» **Assignment**: The listing below needs to be copied in full, exactly.

» **Supplied information**:
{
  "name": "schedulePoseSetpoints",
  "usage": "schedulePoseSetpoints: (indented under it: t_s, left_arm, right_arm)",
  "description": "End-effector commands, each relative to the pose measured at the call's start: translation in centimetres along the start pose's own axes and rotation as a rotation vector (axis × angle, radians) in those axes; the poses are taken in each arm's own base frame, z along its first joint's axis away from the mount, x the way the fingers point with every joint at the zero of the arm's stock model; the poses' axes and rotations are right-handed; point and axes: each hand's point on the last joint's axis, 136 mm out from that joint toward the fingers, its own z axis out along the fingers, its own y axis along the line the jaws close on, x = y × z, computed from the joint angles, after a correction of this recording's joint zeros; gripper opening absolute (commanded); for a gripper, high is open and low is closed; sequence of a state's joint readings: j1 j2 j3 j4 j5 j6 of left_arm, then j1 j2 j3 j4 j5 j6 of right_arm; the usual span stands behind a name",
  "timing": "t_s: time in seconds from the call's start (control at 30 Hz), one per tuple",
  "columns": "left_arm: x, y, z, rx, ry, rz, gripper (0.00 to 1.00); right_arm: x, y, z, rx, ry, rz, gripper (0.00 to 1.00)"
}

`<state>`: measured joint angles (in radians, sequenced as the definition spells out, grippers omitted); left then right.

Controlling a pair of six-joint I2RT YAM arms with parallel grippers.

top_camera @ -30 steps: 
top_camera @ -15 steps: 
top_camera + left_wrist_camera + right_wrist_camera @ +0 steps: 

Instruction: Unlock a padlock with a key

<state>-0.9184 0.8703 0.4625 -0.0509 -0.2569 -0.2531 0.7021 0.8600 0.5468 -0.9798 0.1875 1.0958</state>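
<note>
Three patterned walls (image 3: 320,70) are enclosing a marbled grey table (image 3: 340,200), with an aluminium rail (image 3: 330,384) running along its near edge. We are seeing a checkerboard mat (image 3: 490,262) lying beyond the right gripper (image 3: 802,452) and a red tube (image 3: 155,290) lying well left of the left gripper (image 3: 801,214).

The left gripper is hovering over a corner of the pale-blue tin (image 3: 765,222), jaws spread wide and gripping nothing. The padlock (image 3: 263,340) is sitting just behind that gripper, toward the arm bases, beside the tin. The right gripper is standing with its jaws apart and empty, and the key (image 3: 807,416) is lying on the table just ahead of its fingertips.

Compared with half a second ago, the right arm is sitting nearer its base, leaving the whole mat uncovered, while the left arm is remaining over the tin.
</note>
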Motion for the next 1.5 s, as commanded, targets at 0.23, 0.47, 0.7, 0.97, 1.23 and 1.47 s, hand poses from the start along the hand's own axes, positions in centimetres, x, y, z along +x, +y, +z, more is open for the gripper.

» **Output for this task**:
{
  "name": "schedulePoseSetpoints",
  "usage": "schedulePoseSetpoints: (indented under it: t_s, left_arm, right_arm)",
  "description": "End-effector commands, each relative to the pose measured at the call's start: translation in centimetres along the start pose's own axes and rotation as a rotation vector (axis × angle, radians) in those axes; the poses are taken in each arm's own base frame, z along its first joint's axis away from the mount, x the way the fingers point with every joint at the zero of the arm's stock model; the poses' axes and rotations are right-handed; point and axes: each hand's point on the last joint's axis, 136 mm out from that joint toward the fingers, its own z axis out along the fingers, its own y axis along the line the jaws close on, x = y × z, computed from the joint angles, after a correction of this recording's joint zeros; gripper opening absolute (commanded); for a gripper, high is open and low is closed; sequence of a state's joint readings: j1 j2 j3 j4 j5 j6 of left_arm, then j1 j2 j3 j4 j5 j6 of right_arm; the usual span stands behind a name",
  "timing": "t_s: time in seconds from the call's start (control at 30 Hz), one per tuple",
  "columns": "left_arm: x, y, z, rx, ry, rz, gripper (0.00 to 1.00); right_arm: x, y, z, rx, ry, rz, gripper (0.00 to 1.00)"
}

`<state>`: measured joint angles (in radians, sequenced as the definition spells out, grippers omitted); left then right.

Controlling a pair of six-joint I2RT YAM arms with parallel grippers.

top_camera @ -30 steps: 
top_camera @ -15 steps: 
top_camera + left_wrist_camera + right_wrist_camera @ +0 steps: 

Instruction: Unlock a padlock with a key

<state>-0.9184 0.8703 0.4625 -0.0509 -0.2569 -0.2531 0.7021 0.8600 0.5468 -0.9798 0.1875 1.0958</state>
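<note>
Three patterned walls (image 3: 320,70) are enclosing a marbled grey table (image 3: 340,200), with an aluminium rail (image 3: 330,384) running along its near edge. We are seeing a checkerboard mat (image 3: 490,262) lying beyond the right gripper (image 3: 802,452) and a red tube (image 3: 155,290) lying well left of the left gripper (image 3: 801,214).

The left gripper is hovering over a corner of the pale-blue tin (image 3: 765,222), jaws spread wide and gripping nothing. The padlock (image 3: 263,340) is sitting just behind that gripper, toward the arm bases, beside the tin. The right gripper is standing with its jaws apart and empty, and the key (image 3: 807,416) is lying on the table just ahead of its fingertips.

Compared with half a second ago, the right arm is sitting nearer its base, leaving the whole mat uncovered, while the left arm is remaining over the tin.
</note>
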Motion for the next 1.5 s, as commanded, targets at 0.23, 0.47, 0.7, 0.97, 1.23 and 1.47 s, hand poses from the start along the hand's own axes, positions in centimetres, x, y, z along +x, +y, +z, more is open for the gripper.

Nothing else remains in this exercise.